Gena Anderson
I know, I know, it’s the thing we all dread and don’t like to talk about. We drag ourselves to the doctor, 6 months overdue, after that reminder card resurfaces from the bottom of the junk mail pile. Maybe you’re more modern and received a patient portal reminder. However we wind up in those stirrups, I want us all to know just exactly what we’ve gotten ourselves into. I know for years I went through this experience blindly and assuming things that weren’t true. So, take a minute to read about the realities of the modern pap smear, what it is and what it’s not.
The truth, the whole truth, and nothing but the truth about cervical cancer screening.

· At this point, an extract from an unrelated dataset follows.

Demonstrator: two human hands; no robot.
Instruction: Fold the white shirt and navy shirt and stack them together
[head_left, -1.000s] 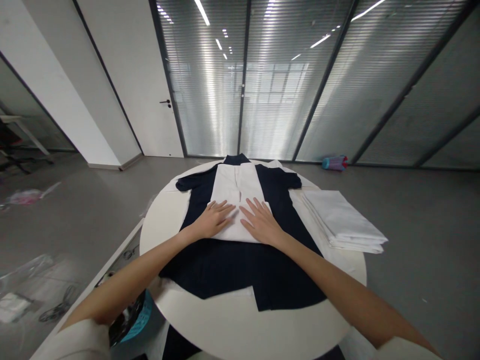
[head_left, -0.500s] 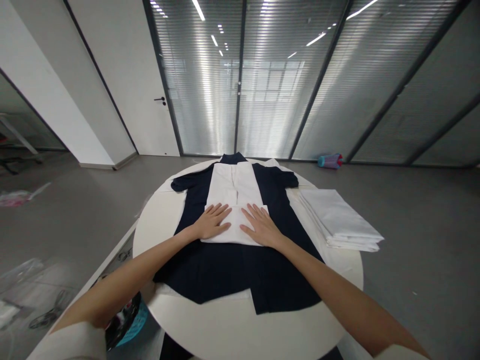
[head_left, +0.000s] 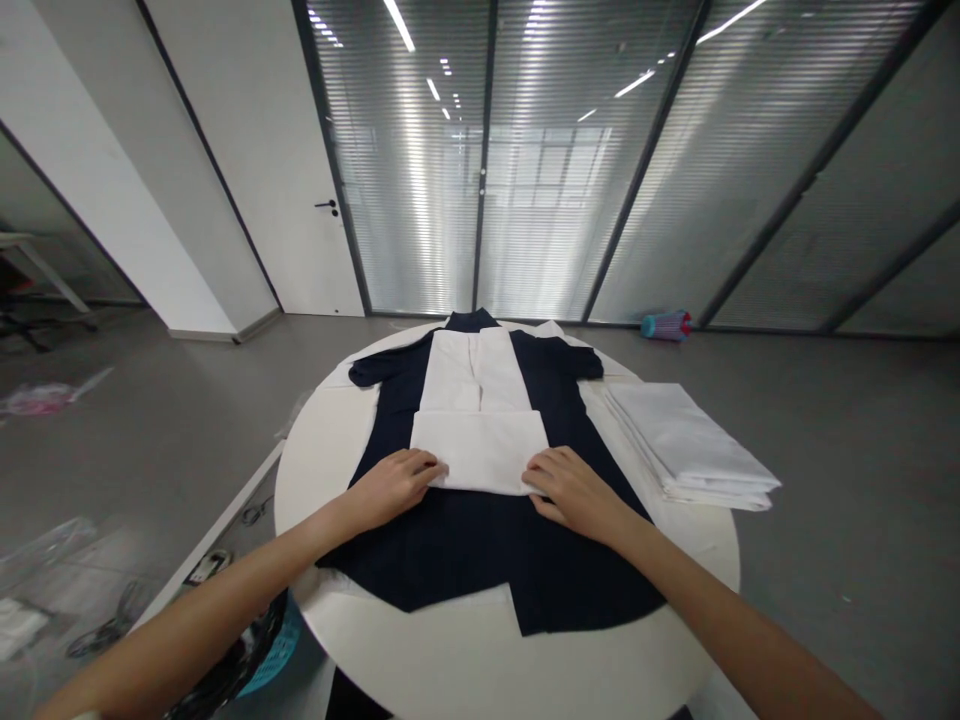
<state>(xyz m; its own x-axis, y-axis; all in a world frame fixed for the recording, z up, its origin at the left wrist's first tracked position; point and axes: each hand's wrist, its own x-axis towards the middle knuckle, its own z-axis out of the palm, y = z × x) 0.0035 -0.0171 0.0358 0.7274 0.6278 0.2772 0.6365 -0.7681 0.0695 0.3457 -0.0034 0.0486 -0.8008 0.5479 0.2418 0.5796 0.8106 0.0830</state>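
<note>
A dark navy short-sleeved shirt (head_left: 450,545) lies spread on a round white table, its collar at the far side. On its middle lies a folded white cloth (head_left: 480,445), with a flap turned over its near half. My left hand (head_left: 397,485) is closed at the cloth's near left corner, fingers bent over the edge. Opposite it, my right hand (head_left: 570,490) pinches the near right corner, thumb towards me. The fingertips partly hide both corners.
A stack of folded white cloth (head_left: 690,440) overhangs the right edge of the table (head_left: 600,670). Below left stands a blue basket (head_left: 274,650) with a black bag. Another basket (head_left: 666,325) lies by the glass wall. Plastic wrapping (head_left: 52,550) lies on the floor.
Both hands were flat with spread fingers on the white cloth. They have slid apart and towards me, and their fingers have closed at its near corners.
</note>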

A pap smear is a screening test for cervical cancer, in the same way a mammogram screens for breast cancer. Your health care provider attempts to get an adequate sample of cells from the entire surface of your cervix (which is the lower part of the uterus), as well as from the tissue just inside the opening of the cervix. The cells will then be examined by a pathologist and determined to be normal or abnormal. If abnormal cells are identified, it will be graded and this grading of abnormality guides your provider on further testing and frequency of monitoring. The whole point is to detect cervical cancer early, or before it ever develops. Guidelines recommend pap smears for women age 21-65, and those 30 and older will also be concurrently tested for Human Papilloma Virus (HPV), the virus associated with cervical cancer. HPV results also factor into the follow up decisions. The good news is that most women don’t have to do this near as often as we used to. The recommended interval for testing is every three years for negative pap smears, and every five years if there was also HPV testing that was negative. I don’t know about you, but I really like that part!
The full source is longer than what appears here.